No one likes criticism. Especially when it's directed at something they've worked long and hard on.
But criticism is essential for finding errors and oversights. So the question becomes: how to accept criticism and distinguish the good from the bad.
First and most important, make sure the criticism comes from a trusted source. A random review on Amazon shouldn't hold as much weight as an editor's comments or a critique partner's suggestions.
Personally, when I send out my draft to beta readers or my editor, I like to receive the initial criticism through email or as comments within the document. That gives me time to go through it and get past my original emotional reaction. Once I've gotten past the instinctive stage of "But that's not what I meant!" then I can settle down and start figuring out which issues I agree with and which I don't.
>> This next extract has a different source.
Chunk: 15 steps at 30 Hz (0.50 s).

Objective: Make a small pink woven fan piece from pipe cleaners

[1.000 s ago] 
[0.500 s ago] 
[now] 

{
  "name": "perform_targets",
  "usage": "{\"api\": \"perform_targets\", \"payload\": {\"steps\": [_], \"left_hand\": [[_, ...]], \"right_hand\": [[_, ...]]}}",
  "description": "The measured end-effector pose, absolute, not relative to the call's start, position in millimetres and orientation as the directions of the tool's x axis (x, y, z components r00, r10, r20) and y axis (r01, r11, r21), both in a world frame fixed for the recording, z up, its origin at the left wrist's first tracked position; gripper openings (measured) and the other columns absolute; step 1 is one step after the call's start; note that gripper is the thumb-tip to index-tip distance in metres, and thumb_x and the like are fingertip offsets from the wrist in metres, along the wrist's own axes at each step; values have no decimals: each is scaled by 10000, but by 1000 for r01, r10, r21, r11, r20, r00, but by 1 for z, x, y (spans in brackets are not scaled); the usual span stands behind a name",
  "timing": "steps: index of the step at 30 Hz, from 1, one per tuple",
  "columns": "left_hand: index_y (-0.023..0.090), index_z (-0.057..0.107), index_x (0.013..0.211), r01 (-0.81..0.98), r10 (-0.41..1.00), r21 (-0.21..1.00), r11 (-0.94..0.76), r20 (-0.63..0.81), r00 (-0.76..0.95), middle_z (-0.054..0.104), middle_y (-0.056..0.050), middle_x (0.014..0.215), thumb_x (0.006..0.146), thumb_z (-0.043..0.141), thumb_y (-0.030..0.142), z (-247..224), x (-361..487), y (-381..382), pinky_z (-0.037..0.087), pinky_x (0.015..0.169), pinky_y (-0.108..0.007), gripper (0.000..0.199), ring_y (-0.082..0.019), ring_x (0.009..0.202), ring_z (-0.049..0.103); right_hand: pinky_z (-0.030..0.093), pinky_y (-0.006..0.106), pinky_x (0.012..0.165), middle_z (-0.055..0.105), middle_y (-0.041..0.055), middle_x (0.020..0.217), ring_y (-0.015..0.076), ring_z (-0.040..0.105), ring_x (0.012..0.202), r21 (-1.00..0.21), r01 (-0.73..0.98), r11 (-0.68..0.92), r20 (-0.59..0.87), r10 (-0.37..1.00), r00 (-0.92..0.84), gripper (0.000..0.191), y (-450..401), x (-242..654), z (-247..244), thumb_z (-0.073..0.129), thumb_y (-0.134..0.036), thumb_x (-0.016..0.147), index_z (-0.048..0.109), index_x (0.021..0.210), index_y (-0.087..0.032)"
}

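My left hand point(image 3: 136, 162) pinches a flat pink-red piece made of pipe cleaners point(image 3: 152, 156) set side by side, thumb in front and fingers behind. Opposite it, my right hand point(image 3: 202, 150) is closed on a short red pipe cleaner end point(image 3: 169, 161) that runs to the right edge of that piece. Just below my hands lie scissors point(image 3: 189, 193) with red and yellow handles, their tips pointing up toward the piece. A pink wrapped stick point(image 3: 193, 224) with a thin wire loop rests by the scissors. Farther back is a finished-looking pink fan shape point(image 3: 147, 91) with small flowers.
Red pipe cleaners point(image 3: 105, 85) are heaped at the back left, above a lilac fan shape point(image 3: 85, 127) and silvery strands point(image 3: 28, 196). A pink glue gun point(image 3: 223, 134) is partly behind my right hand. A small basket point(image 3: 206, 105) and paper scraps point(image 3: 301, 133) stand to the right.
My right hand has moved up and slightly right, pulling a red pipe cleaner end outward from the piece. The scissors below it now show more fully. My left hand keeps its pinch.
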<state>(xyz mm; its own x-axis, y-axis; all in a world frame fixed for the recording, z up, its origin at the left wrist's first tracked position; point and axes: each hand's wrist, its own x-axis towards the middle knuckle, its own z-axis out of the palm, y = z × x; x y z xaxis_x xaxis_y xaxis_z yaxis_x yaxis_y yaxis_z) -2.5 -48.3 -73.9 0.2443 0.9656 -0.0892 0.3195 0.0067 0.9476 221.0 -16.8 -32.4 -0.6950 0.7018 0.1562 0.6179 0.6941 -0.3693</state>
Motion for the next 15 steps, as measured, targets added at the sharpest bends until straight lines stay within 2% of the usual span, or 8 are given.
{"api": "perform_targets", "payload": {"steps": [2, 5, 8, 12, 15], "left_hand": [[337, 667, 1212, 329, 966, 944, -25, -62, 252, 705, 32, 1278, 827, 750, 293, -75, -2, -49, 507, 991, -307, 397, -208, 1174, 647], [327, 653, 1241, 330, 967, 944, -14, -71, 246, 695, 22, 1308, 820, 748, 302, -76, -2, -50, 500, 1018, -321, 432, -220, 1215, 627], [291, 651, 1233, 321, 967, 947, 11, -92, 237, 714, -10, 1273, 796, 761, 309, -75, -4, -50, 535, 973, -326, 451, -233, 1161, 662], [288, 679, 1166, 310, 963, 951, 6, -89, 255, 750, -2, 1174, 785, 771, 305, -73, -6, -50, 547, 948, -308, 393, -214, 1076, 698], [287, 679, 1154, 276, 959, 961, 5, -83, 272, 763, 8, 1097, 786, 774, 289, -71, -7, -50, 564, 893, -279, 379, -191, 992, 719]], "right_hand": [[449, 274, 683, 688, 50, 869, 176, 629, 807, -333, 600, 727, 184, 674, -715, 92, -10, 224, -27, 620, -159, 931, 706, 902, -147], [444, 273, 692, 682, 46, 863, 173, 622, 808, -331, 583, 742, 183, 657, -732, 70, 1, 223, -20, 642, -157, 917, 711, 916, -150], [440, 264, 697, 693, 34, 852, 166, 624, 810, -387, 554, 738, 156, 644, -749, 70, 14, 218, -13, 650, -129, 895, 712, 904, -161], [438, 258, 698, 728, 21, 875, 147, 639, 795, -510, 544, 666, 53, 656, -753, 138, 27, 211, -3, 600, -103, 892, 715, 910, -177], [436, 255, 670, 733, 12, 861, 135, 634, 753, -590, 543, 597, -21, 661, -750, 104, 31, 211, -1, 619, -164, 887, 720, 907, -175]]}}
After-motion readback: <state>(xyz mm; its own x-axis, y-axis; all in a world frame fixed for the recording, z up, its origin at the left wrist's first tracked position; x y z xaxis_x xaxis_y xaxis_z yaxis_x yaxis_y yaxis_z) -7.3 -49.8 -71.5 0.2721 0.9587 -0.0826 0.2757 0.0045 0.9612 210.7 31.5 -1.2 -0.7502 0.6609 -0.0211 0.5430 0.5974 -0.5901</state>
The fact that I can do that in private helps me to maintain a professional manner. In person, it's too easy to slip into being defensive.
With my first novel, the developmental edit had 30 pages of notes as well as over 400 individual comments within the manuscript. That's a lot of material to go through and while I agreed with a great deal of it (after some thought), there was also a large amount which I didn't agree with and some where I had a hard time understanding what was being identified as a problem.
I sat down with another author and complained. Here I'd spent all this money and it looked like they hadn't read the draft carefully. After all, they were saying I hadn't explained certain things but I had. That's when I received some of the best advice I've ever gotten about criticism: Forget the details and focus on the gist.
In other words, there is usually some truth at the root of all criticism. If they say the relationship between the hero and heroine seems artificial and false, then that doesn't necessarily mean it's unsalvageable. It may mean that some more depth needs to be added to the characters' point of view, showing us the internal emotions. The problem may not be with the relationship but with the way the characters are shown.
Finding where the actual problem is can be a challenge and sometimes it takes multiple perspectives to figure it out. If one criticism complains that the plot feels rushed, another that the ending feels unsatisfying and another that readers are lost trying to figure out what's going on, then those all point to pacing problems.
It's not easy to find the answers and in the end, I believe an author needs to respect his or her own instincts, even if it disagrees with the critique. But it's also important not to dismiss anything out of hand. Ignoring any suggestion or concern needs to be a deliberate and conscious decision.
Criticism is difficult but necessary, like rough sandpaper which polishes stone or wood into a glossy shine. It may be abrasive, but your story won't gleam without it.